▸ **REQUIRED WORK**: Exactly retype the lines below from the one containing "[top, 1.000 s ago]" through the end of the listing. Leave pictures out.

- - -

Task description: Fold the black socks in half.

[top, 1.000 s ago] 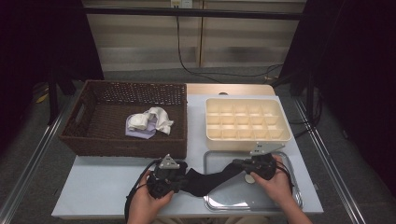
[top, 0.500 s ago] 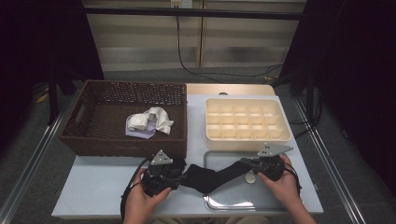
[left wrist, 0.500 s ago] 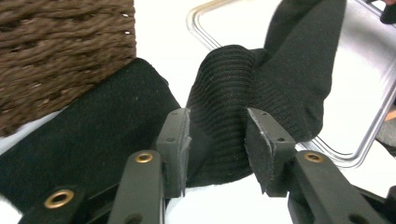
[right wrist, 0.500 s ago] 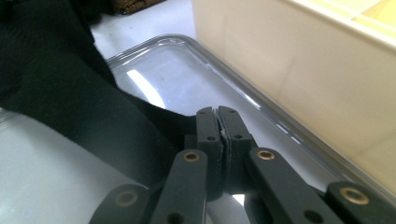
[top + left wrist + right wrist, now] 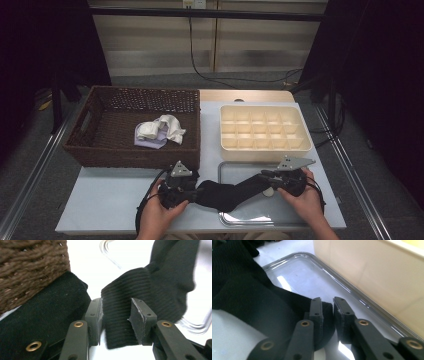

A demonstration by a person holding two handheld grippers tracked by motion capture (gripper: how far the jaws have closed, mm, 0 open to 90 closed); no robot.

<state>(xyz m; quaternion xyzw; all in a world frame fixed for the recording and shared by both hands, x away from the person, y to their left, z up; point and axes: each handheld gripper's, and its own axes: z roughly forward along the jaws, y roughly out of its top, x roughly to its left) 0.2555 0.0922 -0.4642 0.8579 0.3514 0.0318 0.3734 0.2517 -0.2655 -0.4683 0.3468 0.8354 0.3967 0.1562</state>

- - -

▸ **COMPLETED TASK**:
[top, 1.000 s ago] 
[top, 0.500 s ago] 
[left wrist, 0.500 s ago] 
[right wrist, 0.500 s ago] 
[top + left wrist + right wrist, now] 

A demonstration by a person holding two handheld grippers tracked by motion capture (gripper: how far the jaws have closed, mm, 0 open to 90 closed); no robot.

<state>(xyz m; quaternion xyzw; all in a world frame fixed for the recording and shared by both hands, x away from the person, y to their left, z up; point and axes: each handheld gripper's, and its own axes: z roughly forward along the jaws, y roughly out of its top, x roughly to its left) 0.2555 0.0922 -0.4642 0.8579 0.3514 0.0318 0.3734 0.2517 -0.2655 -0.4683 0.3468 0.8354 0.3967 0.1562</state>

That finishes the answer to the exercise.